### Exercise description
Begin at the top of the following data. Copy each line exactly until you have copied the line containing "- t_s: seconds".

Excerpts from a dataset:
********
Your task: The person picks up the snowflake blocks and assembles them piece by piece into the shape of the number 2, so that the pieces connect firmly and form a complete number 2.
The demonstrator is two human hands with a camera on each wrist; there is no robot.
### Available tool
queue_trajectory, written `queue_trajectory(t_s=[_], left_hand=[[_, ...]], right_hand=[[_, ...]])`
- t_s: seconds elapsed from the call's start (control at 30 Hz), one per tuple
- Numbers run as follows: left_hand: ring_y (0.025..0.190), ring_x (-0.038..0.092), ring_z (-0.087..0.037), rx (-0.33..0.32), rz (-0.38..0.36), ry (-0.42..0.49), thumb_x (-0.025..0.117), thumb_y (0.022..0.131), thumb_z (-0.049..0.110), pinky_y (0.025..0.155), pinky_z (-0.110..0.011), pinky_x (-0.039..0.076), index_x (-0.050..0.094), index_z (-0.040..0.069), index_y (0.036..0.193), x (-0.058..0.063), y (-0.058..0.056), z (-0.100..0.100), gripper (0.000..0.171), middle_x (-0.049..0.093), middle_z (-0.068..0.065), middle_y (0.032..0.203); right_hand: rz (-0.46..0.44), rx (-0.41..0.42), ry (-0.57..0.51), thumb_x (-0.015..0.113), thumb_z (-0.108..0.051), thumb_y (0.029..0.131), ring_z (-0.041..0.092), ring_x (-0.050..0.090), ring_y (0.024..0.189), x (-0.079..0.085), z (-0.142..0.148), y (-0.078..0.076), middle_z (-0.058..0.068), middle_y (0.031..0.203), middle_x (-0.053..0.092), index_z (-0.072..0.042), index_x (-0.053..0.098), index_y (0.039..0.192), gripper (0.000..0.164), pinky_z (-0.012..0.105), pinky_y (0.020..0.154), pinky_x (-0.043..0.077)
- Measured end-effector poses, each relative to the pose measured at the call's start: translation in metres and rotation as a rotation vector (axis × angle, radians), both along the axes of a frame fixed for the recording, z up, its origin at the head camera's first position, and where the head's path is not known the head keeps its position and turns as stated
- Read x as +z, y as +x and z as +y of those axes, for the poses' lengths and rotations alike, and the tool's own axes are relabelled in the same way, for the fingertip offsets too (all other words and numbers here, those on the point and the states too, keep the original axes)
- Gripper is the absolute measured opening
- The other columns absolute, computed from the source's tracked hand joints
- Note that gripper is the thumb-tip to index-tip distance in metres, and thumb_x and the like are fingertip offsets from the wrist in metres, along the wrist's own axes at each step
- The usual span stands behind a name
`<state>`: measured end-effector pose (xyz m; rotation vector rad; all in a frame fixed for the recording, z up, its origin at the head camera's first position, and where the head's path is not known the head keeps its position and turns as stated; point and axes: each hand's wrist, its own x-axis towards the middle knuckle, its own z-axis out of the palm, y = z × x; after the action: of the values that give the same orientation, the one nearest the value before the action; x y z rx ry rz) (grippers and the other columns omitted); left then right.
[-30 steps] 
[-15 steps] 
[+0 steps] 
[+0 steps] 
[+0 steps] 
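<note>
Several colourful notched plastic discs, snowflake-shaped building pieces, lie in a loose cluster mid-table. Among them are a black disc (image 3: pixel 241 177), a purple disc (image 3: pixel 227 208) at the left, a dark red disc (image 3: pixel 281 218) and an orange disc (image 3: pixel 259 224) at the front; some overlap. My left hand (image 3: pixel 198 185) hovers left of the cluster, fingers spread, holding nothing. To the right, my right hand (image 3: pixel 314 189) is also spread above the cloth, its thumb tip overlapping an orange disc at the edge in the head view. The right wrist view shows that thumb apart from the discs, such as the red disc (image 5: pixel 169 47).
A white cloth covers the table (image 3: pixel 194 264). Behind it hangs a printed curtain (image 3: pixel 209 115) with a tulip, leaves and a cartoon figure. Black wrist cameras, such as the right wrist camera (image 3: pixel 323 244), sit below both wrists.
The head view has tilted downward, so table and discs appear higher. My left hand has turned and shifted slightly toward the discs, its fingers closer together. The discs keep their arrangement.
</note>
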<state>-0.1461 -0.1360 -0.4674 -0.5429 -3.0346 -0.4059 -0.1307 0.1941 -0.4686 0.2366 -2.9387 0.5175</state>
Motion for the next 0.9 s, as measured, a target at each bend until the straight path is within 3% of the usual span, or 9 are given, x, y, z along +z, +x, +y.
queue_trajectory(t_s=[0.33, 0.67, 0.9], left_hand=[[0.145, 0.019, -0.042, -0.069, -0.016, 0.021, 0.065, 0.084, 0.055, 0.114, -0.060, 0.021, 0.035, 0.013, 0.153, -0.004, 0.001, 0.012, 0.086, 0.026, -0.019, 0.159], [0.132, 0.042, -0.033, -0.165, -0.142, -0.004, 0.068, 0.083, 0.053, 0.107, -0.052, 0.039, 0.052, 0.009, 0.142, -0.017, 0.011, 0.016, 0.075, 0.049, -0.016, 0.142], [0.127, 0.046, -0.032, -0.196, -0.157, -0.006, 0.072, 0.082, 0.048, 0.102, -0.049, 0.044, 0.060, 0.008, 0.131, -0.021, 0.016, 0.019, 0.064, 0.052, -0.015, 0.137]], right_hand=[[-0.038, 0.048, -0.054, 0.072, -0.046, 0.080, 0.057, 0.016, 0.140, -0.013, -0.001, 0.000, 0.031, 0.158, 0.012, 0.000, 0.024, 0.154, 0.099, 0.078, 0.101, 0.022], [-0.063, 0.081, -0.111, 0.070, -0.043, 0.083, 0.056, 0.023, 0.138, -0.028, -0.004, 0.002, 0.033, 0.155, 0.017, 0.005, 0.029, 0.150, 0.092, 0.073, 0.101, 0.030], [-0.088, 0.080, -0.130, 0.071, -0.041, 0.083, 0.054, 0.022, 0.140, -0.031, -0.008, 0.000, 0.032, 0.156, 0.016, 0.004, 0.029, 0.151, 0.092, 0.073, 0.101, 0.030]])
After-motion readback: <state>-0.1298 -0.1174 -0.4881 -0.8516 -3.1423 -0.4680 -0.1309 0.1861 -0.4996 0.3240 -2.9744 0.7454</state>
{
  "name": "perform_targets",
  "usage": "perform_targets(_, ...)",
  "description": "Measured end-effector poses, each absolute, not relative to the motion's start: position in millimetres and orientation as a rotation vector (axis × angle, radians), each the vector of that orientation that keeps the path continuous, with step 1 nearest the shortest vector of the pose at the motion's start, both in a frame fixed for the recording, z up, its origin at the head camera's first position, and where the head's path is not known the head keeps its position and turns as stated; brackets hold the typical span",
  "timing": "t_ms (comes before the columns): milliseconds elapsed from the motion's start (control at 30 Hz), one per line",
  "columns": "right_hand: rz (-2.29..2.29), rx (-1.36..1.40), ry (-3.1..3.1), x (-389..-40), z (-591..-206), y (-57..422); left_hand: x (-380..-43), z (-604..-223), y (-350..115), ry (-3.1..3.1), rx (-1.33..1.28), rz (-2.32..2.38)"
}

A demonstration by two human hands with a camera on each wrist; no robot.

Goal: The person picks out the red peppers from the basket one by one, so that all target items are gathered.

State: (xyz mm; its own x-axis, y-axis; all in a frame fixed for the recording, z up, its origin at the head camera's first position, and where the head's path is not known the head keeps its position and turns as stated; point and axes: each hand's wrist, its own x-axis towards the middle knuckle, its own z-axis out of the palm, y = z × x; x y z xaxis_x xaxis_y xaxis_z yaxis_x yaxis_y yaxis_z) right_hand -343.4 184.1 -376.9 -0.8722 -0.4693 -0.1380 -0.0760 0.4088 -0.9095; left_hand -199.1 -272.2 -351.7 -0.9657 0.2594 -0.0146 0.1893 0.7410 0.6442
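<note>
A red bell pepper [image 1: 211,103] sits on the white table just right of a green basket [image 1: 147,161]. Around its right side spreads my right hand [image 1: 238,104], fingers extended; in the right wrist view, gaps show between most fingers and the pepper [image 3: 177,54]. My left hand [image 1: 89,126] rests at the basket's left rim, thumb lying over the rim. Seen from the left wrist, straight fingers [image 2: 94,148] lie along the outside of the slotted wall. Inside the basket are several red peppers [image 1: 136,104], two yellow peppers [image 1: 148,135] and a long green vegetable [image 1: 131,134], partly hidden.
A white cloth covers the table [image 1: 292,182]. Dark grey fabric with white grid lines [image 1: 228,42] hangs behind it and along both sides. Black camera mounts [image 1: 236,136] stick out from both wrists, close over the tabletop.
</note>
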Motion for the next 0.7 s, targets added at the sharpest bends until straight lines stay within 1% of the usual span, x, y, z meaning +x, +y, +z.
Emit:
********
### Solution to this problem
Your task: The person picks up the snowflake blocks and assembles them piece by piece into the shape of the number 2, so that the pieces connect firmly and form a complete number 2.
The demonstrator is two human hands with a camera on each wrist; there is no robot.
### Available tool
queue_trajectory, written `queue_trajectory(t_s=[_], left_hand=[[_, ...]], right_hand=[[_, ...]])`
- t_s: seconds elapsed from the call's start (control at 30 Hz), one per tuple

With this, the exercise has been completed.